Return the listing below in full, exactly.
━━━ Records supplied ━━━
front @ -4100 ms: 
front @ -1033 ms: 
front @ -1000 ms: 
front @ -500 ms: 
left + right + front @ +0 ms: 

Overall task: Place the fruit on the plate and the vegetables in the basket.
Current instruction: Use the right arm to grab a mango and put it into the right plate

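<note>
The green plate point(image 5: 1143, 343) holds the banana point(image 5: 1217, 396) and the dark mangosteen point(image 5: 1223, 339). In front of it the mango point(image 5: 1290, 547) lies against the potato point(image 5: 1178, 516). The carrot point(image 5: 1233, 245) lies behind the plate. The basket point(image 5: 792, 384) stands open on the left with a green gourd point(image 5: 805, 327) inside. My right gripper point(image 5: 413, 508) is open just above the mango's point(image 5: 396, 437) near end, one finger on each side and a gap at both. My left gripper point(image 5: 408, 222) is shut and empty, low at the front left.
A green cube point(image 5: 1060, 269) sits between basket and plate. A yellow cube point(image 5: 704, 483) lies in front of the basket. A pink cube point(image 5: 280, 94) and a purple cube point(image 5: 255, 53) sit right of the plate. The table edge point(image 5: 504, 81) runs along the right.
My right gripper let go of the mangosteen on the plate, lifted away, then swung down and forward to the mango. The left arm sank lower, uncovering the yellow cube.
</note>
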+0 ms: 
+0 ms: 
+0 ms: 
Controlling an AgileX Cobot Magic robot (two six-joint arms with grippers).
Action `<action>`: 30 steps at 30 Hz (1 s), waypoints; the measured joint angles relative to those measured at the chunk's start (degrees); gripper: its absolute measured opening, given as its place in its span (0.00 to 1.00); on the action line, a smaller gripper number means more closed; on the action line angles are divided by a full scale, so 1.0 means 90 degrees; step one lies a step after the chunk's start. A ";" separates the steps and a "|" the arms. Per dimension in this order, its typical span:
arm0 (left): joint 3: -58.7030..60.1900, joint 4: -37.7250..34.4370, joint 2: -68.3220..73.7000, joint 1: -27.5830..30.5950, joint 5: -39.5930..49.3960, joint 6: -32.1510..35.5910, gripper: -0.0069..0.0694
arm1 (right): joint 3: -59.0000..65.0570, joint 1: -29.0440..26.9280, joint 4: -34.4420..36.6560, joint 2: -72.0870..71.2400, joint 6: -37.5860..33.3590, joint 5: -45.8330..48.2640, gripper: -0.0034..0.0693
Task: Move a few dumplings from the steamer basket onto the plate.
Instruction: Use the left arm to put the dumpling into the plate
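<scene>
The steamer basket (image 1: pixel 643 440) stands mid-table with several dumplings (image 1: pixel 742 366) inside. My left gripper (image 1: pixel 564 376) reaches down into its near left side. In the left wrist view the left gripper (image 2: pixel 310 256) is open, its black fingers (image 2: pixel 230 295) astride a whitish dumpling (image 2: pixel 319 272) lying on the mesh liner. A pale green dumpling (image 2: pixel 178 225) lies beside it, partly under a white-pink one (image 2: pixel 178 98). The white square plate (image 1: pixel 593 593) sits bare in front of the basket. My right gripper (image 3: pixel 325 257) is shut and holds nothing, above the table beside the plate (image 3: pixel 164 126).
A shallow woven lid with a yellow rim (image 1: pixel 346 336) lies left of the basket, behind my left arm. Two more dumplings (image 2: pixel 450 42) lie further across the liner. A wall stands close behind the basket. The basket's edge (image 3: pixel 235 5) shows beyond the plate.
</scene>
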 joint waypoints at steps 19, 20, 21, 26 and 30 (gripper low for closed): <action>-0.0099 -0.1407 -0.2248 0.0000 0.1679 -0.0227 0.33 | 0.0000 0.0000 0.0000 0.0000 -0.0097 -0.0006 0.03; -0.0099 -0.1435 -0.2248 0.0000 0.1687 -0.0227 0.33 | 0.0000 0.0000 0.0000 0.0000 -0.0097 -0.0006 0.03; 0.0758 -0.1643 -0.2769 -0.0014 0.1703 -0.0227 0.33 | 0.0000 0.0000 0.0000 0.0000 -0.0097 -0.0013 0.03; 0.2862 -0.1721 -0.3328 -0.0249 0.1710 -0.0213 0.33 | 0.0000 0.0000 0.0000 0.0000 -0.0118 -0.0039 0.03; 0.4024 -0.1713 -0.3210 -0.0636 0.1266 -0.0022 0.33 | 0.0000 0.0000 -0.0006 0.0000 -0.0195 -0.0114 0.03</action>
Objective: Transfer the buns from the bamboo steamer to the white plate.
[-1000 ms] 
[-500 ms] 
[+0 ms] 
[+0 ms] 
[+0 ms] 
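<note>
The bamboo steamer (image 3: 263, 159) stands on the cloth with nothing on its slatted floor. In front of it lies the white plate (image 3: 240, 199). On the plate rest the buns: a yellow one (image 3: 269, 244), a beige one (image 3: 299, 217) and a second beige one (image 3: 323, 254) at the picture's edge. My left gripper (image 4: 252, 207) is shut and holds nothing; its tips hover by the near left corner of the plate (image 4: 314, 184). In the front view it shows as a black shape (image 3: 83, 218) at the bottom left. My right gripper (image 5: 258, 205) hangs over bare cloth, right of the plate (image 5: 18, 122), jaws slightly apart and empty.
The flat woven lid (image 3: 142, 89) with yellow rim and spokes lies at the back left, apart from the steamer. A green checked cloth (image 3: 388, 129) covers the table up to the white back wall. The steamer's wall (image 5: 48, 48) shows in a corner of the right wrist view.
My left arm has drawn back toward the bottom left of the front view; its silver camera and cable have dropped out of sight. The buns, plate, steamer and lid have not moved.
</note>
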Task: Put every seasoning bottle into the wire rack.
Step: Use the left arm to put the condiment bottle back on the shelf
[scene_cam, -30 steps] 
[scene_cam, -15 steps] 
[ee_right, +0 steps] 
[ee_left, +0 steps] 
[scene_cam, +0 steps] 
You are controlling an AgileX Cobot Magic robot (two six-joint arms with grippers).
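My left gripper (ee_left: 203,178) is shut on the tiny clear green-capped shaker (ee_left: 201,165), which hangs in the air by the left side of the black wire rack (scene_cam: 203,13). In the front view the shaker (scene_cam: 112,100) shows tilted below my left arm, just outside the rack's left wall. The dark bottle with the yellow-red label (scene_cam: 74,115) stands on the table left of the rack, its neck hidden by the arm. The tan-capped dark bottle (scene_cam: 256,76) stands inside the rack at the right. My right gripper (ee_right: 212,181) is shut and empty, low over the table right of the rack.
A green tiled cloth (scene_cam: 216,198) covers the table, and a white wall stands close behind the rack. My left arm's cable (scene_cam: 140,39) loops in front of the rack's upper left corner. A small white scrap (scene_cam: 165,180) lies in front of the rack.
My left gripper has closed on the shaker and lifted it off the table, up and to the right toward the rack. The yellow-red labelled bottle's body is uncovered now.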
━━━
- **Solution for this problem**:
front @ -4100 ms: 
front @ -1033 ms: 
front @ -1000 ms: 
front @ -500 ms: 
left + right + front @ +0 ms: 

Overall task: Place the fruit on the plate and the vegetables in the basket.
Current instruction: Use the right arm to grab a mango and put it into the right plate

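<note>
The green plate point(image 5: 1143, 343) holds the banana point(image 5: 1217, 396) and the dark mangosteen point(image 5: 1223, 339). In front of it the mango point(image 5: 1290, 547) lies against the potato point(image 5: 1178, 516). The carrot point(image 5: 1233, 245) lies behind the plate. The basket point(image 5: 792, 384) stands open on the left with a green gourd point(image 5: 805, 327) inside. My right gripper point(image 5: 413, 508) is open just above the mango's point(image 5: 396, 437) near end, one finger on each side and a gap at both. My left gripper point(image 5: 408, 222) is shut and empty, low at the front left.
A green cube point(image 5: 1060, 269) sits between basket and plate. A yellow cube point(image 5: 704, 483) lies in front of the basket. A pink cube point(image 5: 280, 94) and a purple cube point(image 5: 255, 53) sit right of the plate. The table edge point(image 5: 504, 81) runs along the right.
My right gripper let go of the mangosteen on the plate, lifted away, then swung down and forward to the mango. The left arm sank lower, uncovering the yellow cube.
</note>
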+0 ms: 
+0 ms: 
+0 ms: 
Controlling an AgileX Cobot Magic robot (two six-joint arms with grippers).
Action `<action>`: 30 steps at 30 Hz (1 s), waypoints; the measured joint angles relative to those measured at the chunk's start (degrees); gripper: its absolute measured opening, given as its place in its span (0.00 to 1.00); on the action line, a smaller gripper number means more closed; on the action line angles are divided by a full scale, so 1.0 means 90 degrees; step one lies a step after the chunk's start. A ";" separates the steps and a "|" the arms. Per dimension in this order, its typical span:
arm0 (left): joint 3: -58.7030..60.1900, joint 4: -37.7250..34.4370, joint 2: -68.3220..73.7000, joint 1: -27.5830..30.5950, joint 5: -39.5930..49.3960, joint 6: -32.1510..35.5910, gripper: -0.0069..0.0694
arm1 (right): joint 3: -59.0000..65.0570, joint 1: -29.0440..26.9280, joint 4: -34.4420..36.6560, joint 2: -72.0870..71.2400, joint 6: -37.5860..33.3590, joint 5: -45.8330..48.2640, gripper: -0.0034..0.0693
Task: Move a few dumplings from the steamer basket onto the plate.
Instruction: Use the left arm to put the dumpling into the plate
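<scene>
The steamer basket (image 1: pixel 643 440) stands mid-table with several dumplings (image 1: pixel 742 366) inside. My left gripper (image 1: pixel 564 376) reaches down into its near left side. In the left wrist view the left gripper (image 2: pixel 310 256) is open, its black fingers (image 2: pixel 230 295) astride a whitish dumpling (image 2: pixel 319 272) lying on the mesh liner. A pale green dumpling (image 2: pixel 178 225) lies beside it, partly under a white-pink one (image 2: pixel 178 98). The white square plate (image 1: pixel 593 593) sits bare in front of the basket. My right gripper (image 3: pixel 325 257) is shut and holds nothing, above the table beside the plate (image 3: pixel 164 126).
A shallow woven lid with a yellow rim (image 1: pixel 346 336) lies left of the basket, behind my left arm. Two more dumplings (image 2: pixel 450 42) lie further across the liner. A wall stands close behind the basket. The basket's edge (image 3: pixel 235 5) shows beyond the plate.
</scene>
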 joint waypoints at steps 19, 20, 21, 26 and 30 (gripper low for closed): <action>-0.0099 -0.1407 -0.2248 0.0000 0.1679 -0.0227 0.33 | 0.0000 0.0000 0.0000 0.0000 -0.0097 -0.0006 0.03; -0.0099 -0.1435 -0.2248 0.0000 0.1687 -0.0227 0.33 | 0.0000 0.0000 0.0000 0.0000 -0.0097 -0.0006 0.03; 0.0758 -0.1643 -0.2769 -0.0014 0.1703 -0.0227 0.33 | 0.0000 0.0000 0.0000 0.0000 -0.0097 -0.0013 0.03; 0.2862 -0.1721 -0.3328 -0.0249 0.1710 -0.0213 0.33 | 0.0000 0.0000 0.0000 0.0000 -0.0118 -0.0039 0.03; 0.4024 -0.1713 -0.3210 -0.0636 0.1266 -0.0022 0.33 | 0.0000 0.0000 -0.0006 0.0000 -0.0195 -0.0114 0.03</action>
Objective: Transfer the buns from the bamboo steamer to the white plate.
[-1000 ms] 
[-500 ms] 
[+0 ms] 
[+0 ms] 
[+0 ms] 
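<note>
The bamboo steamer (image 3: 263, 159) stands on the cloth with nothing on its slatted floor. In front of it lies the white plate (image 3: 240, 199). On the plate rest the buns: a yellow one (image 3: 269, 244), a beige one (image 3: 299, 217) and a second beige one (image 3: 323, 254) at the picture's edge. My left gripper (image 4: 252, 207) is shut and holds nothing; its tips hover by the near left corner of the plate (image 4: 314, 184). In the front view it shows as a black shape (image 3: 83, 218) at the bottom left. My right gripper (image 5: 258, 205) hangs over bare cloth, right of the plate (image 5: 18, 122), jaws slightly apart and empty.
The flat woven lid (image 3: 142, 89) with yellow rim and spokes lies at the back left, apart from the steamer. A green checked cloth (image 3: 388, 129) covers the table up to the white back wall. The steamer's wall (image 5: 48, 48) shows in a corner of the right wrist view.
My left arm has drawn back toward the bottom left of the front view; its silver camera and cable have dropped out of sight. The buns, plate, steamer and lid have not moved.
</note>
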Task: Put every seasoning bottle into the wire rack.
Step: Use the left arm to put the condiment bottle back on the shelf
[scene_cam, -30 steps] 
[scene_cam, -15 steps] 
[ee_right, +0 steps] 
[ee_left, +0 steps] 
[scene_cam, +0 steps] 
You are controlling an AgileX Cobot Magic robot (two six-joint arms with grippers).
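My left gripper (ee_left: 203,178) is shut on the tiny clear green-capped shaker (ee_left: 201,165), which hangs in the air by the left side of the black wire rack (scene_cam: 203,13). In the front view the shaker (scene_cam: 112,100) shows tilted below my left arm, just outside the rack's left wall. The dark bottle with the yellow-red label (scene_cam: 74,115) stands on the table left of the rack, its neck hidden by the arm. The tan-capped dark bottle (scene_cam: 256,76) stands inside the rack at the right. My right gripper (ee_right: 212,181) is shut and empty, low over the table right of the rack.
A green tiled cloth (scene_cam: 216,198) covers the table, and a white wall stands close behind the rack. My left arm's cable (scene_cam: 140,39) loops in front of the rack's upper left corner. A small white scrap (scene_cam: 165,180) lies in front of the rack.
My left gripper has closed on the shaker and lifted it off the table, up and to the right toward the rack. The yellow-red labelled bottle's body is uncovered now.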

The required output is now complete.